Mission Cobra: Commit to Fit
Matau Masaga (left), community health nurse, and Emily Hobgood (right), immunization nurse and occupational health facilitator, are the program leads for Mission Cobra: Commit to Fit, an employee get fit -- weight loss program and competition. The id... (Photo Credit: U.S. Army) VIEW ORIGINAL

HOHENFELS, Germany -- The staff of the U.S. Army Health Clinic Hohenfels, also known by their nickname, Cobras, pride themselves as an organization leading the way. The Cobras are once again leading the way as they embark on a new mission that entails getting healthy and physically fit, for themselves and for their community.

March 1, 2019 officially kicked off the start of Mission Cobra: Commit to Fit for the Hohenfels clinic.

Mission Cobra is an employee get fit -- weight loss program and competition. The idea came about as a way for clinic staff members to challenge themselves on being healthy and physically fit -- commit to fit -- while at the same time aiding those looking to shed some pounds in their weight loss journey.

"We want to be an example to the community," said Emily Hobgood, AHC Hohenfels immunization nurse and occupational health facilitator.

Hobgood, a native of Bremerton, Washington, cited how soldier readiness and being physically fit is paramount for the military to be combat-effective and ready, and it only made sense the people entrusted to provide medical care to these soldiers should also be healthy and physically fit as well.

"We are Hohenfels clinic," Hobgood said. "We are setting the example for the community. We might not be perfect, but we are a work in progress."

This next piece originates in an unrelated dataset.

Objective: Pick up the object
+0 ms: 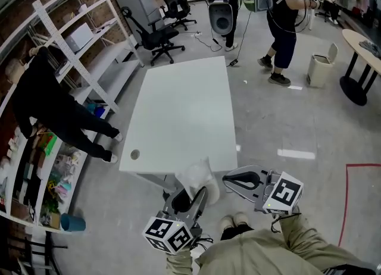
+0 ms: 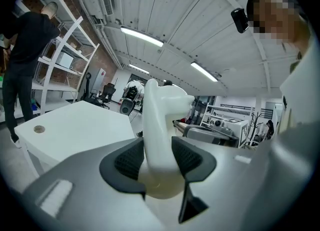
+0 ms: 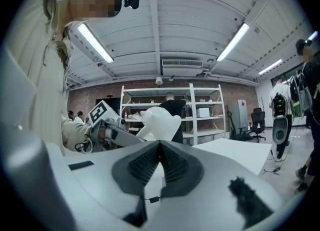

Currently the Army has wellness and fitness programs already in place for those wanting to engage in a regular program of exercise and in other positive health habits. One of those programs is the Army Civilian Wellness Program: intended to encourage civilian employees to improve readiness, resilience and health by influencing optimal performance through positive sleep, activity and nutrition behaviors; and supporting healthy working environments.

While there are some similarities with the civilian wellness program and Mission Cobra, the differences in the two make Mission Cobra more appealing to the Hohenfels clinic staff's commitment to being fit.

"With the civilian wellness program, the policy does not apply to our local nationals," said Matau Masaga, community health nurse for AHC Hohenfels. "We started the employee fitness program so we could include them. We wanted to make sure it was open to all staff."

Masaga and Hobgood worked together on developing Mission Cobra into the competition-type format that it is, while making participation open to all staff: civilians, local nationals and military service members.

"We wanted something all-inclusive for the clinic and that's where the Mission Cobra part came in," said Hobgood.

Military service members are already required to conduct physical training to maintain soldier readiness. Mission Cobra offers them an additional opportunity to get more physical fitness to maintain soldier readiness.

The main difference between the civilian wellness program and Mission Cobra is that Mission Cobra is not conducted during duty hours. With the civilian wellness program, subject to mission requirements, commanders or supervisors may approve up to three hours of administrative leave per week for civilian staff members to participate in a command-sponsored formal training program. Mission Cobra is conducted during non-duty hours.

"We call it 'your race, your pace,'" said Masaga, a native of the American Samoa. "You do it on your own time. The program happens when it is convenient for the individual. We all have different schedules, so it is pretty much on your own time."

There are a total of 19 clinic staff members participating in the competition. Each participant finds different ways to commit to being fit. They are able to choose the activities or processes that will work for them in order to lose the weight and win the competition. Winners are determined by percentage body weight lost as opposed to pound loss.

"We give each other encouragement," Hobgood noted. "It's important to know that you can fall back down and you can get back up. It's a lifelong commitment."

The nearly six-month competition ends August 14, 2019 with the final weigh-in conducted that day. The winners will be announced the next day.

"We wanted to make sure that [the competition] was a long period of time," explained Hobgood. "We wanted to promote healthy weight loss and focus more on health goals then just percentage of weight loss. So we really wanted to make sure it was five to six months long so that habits can change and that they can have a supportive environment."

Chances are if Mission Cobra proves to be successful, Masaga and Hobgood are not ruling out a possibility of Mission Cobra II from occurring.